An Underfolder **dataset** is a collection of samples. A **sample** is a collection of items.
An **item** is a unitary block of data, i.e., a multi-channel image, a python object,
a dictionary and more.
Any valid underfolder dataset must contain a subfolder named `data` with samples
and items. Also, *global shared* items can be stored in the root folder.
Items are named using the following naming convention:

Where:
* `$ID` is the sample index, must be a unique integer for each sample.

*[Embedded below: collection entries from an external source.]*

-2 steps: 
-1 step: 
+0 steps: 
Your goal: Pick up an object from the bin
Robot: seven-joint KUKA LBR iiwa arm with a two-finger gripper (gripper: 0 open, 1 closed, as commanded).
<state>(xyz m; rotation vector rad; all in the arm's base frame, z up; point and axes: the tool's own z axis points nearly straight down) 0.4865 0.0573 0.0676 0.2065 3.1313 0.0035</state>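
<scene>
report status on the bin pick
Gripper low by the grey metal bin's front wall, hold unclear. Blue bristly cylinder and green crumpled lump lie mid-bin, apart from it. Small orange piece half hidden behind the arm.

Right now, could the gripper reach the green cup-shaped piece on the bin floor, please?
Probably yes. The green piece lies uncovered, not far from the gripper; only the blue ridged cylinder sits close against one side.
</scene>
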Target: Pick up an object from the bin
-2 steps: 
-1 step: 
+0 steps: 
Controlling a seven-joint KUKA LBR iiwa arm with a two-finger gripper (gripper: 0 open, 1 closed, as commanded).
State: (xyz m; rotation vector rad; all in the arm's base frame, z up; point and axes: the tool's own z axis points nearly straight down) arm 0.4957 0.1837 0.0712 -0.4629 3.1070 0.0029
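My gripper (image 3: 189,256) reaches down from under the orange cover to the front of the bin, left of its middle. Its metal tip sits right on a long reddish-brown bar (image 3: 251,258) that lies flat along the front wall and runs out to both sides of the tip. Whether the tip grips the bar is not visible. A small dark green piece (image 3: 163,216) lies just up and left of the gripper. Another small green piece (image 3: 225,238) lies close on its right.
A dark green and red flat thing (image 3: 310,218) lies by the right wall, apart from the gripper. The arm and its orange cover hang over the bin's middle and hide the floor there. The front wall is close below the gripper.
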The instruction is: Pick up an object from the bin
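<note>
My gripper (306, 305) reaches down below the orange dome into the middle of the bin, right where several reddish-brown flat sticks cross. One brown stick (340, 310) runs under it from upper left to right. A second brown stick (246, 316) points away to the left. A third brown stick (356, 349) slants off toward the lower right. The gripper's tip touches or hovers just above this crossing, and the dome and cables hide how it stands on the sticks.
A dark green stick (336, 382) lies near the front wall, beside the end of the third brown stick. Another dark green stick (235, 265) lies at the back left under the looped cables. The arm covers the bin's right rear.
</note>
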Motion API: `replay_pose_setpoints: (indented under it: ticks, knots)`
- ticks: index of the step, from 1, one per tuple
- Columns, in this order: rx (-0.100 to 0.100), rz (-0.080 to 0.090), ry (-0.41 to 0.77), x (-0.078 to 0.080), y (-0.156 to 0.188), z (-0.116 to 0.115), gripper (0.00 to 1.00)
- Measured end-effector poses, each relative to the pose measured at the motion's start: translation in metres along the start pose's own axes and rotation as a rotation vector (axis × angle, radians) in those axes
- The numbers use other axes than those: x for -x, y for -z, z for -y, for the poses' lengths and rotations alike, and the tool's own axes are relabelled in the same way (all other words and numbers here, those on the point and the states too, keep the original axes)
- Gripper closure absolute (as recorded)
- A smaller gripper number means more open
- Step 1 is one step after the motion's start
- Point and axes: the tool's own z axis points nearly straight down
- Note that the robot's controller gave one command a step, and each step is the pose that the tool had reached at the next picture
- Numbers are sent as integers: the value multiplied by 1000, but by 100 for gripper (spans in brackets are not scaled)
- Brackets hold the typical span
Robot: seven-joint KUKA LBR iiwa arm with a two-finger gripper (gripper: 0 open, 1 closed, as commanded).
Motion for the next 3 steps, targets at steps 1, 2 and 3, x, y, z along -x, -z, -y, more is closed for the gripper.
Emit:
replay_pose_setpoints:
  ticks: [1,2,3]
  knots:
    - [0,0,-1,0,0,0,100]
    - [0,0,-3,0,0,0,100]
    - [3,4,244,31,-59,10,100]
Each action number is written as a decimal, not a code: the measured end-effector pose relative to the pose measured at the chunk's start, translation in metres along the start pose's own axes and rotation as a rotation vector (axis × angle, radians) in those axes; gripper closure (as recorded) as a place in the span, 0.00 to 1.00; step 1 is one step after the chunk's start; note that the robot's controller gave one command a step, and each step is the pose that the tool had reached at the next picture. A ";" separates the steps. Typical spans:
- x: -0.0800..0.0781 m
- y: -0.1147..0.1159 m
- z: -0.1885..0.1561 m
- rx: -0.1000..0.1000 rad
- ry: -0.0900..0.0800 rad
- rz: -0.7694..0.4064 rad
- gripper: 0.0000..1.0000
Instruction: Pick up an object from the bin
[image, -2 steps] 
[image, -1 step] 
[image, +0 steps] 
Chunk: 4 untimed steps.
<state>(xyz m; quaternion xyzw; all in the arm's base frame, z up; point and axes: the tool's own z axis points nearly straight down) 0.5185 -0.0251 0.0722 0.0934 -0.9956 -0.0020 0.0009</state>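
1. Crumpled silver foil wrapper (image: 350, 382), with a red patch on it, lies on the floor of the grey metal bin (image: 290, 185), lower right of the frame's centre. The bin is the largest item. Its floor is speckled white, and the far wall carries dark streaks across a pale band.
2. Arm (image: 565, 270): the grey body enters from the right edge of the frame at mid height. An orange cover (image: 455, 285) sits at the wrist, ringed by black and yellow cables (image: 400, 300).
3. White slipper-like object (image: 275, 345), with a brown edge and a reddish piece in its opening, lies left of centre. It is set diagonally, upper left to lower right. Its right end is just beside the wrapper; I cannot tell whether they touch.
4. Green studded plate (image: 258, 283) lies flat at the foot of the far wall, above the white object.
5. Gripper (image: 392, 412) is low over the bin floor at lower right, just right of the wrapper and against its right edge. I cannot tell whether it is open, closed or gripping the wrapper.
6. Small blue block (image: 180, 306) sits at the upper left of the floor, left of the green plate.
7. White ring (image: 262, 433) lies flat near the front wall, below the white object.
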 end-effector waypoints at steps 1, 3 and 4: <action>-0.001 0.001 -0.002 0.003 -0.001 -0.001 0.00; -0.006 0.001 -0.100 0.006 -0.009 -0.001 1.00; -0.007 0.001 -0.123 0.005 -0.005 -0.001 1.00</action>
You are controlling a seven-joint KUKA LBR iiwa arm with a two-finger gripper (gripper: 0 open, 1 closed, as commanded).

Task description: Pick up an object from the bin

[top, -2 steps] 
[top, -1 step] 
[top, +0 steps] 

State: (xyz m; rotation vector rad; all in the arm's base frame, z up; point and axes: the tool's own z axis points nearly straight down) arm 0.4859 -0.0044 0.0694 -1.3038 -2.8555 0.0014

* `ITEM` is the item name.
* `EXT` is the item extension.
We currently support many common file formats and others can be added by users:
* `.png`, `.jpeg/.jpg/.jfif/.jpe`, `.bmp` for images
* `.tiff/.tif` for multi-page images and multi-dimensional numpy arrays
* `.yaml/.yml`, `.json` and `.toml/.tml` for metadata
* `.txt` for numpy 2D matrix notation
* `.npy` for general numpy arrays
* `.pkl/.pickle` for picklable python objects
* `.bin` for generic binary data
Root files follow the same convention but they lack the sample identifier part, i.e., `$ITEM.$EXT`
### Reading an Underfolder Dataset
pipelime provides an intuitive interface to read, manipulate and write Underfolder Datasets.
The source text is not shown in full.